_WHAT YOU HAVE TO DO_
Please restate the data below word for word, omitting all images.

_DATASET EXCERPT_
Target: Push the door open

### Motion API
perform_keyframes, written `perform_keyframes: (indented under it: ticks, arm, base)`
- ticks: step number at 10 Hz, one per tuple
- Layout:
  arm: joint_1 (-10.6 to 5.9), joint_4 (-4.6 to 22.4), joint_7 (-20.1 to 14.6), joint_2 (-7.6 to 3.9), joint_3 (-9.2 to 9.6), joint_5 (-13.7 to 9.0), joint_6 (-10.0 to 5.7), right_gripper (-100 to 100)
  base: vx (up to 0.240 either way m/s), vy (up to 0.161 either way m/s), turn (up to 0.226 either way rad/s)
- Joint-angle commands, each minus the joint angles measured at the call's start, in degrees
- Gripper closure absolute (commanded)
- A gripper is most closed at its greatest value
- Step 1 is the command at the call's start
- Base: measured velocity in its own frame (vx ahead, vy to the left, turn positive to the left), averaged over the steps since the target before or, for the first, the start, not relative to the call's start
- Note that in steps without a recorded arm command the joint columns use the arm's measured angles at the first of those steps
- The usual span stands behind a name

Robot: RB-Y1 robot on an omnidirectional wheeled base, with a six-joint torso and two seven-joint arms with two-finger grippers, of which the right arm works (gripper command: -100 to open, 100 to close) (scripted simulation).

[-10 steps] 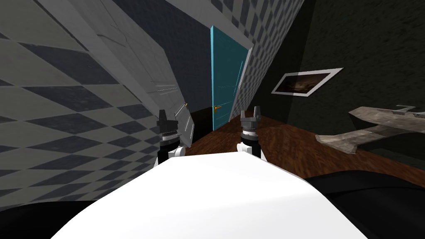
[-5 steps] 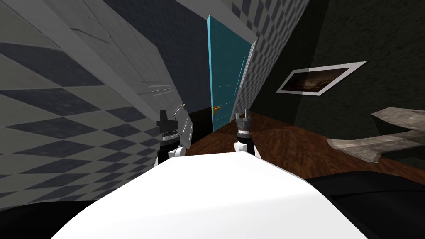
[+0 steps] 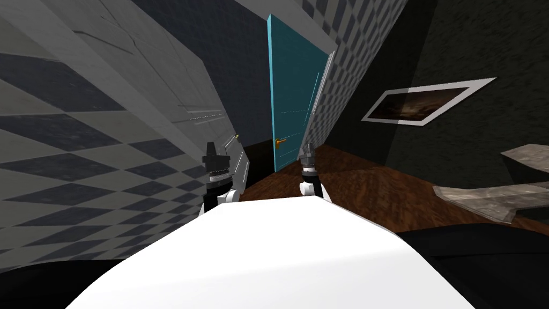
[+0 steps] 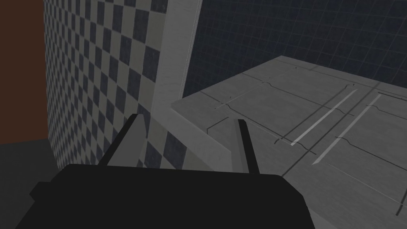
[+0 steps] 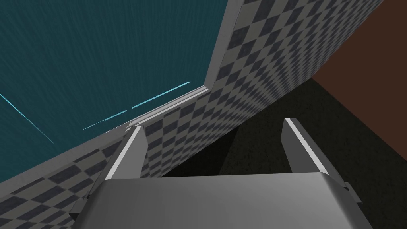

_OUTPUT FOR THIS TASK_
Target: Push the door open

### Motion API
perform_keyframes, written `perform_keyframes: (indented under it: ticks, arm, base)`
- ticks: step number at 10 Hz, one per tuple
- Layout:
  arm: joint_1 (-10.6 to 5.9), joint_4 (-4.6 to 22.4), joint_7 (-20.1 to 14.6), joint_2 (-7.6 to 3.9), joint_3 (-9.2 to 9.6), joint_5 (-13.7 to 9.0), joint_6 (-10.0 to 5.7), right_gripper (-100 to 100)
  base: vx (up to 0.240 either way m/s), vy (up to 0.161 either way m/s), turn (up to 0.226 either way rad/s)
- Joint-angle commands, each minus the joint angles measured at the call's start, in degrees
- Gripper closure absolute (commanded)
- A gripper is most closed at its greatest value
- Step 1 is the command at the call's start
- Base: measured velocity in its own frame (vx ahead, vy to the left, turn positive to the left), averaged over the steps since the target before or, for the first, the start, not relative to the call's start
- Note that in steps without a recorded arm command the joint columns use the arm's measured angles at the first of those steps
- The usual span stands behind a name

Robot: RB-Y1 robot on an omnidirectional wheeled base, with a six-joint torso and two seven-joint arms with two-finger grippers, of which the right arm works (gripper command: -100 to open, 100 to close) (scripted simulation).

[-10 steps] 
[-5 steps] 
[+0 steps] 
[+0 steps] 
[+0 steps] 

The exercise calls for nothing further.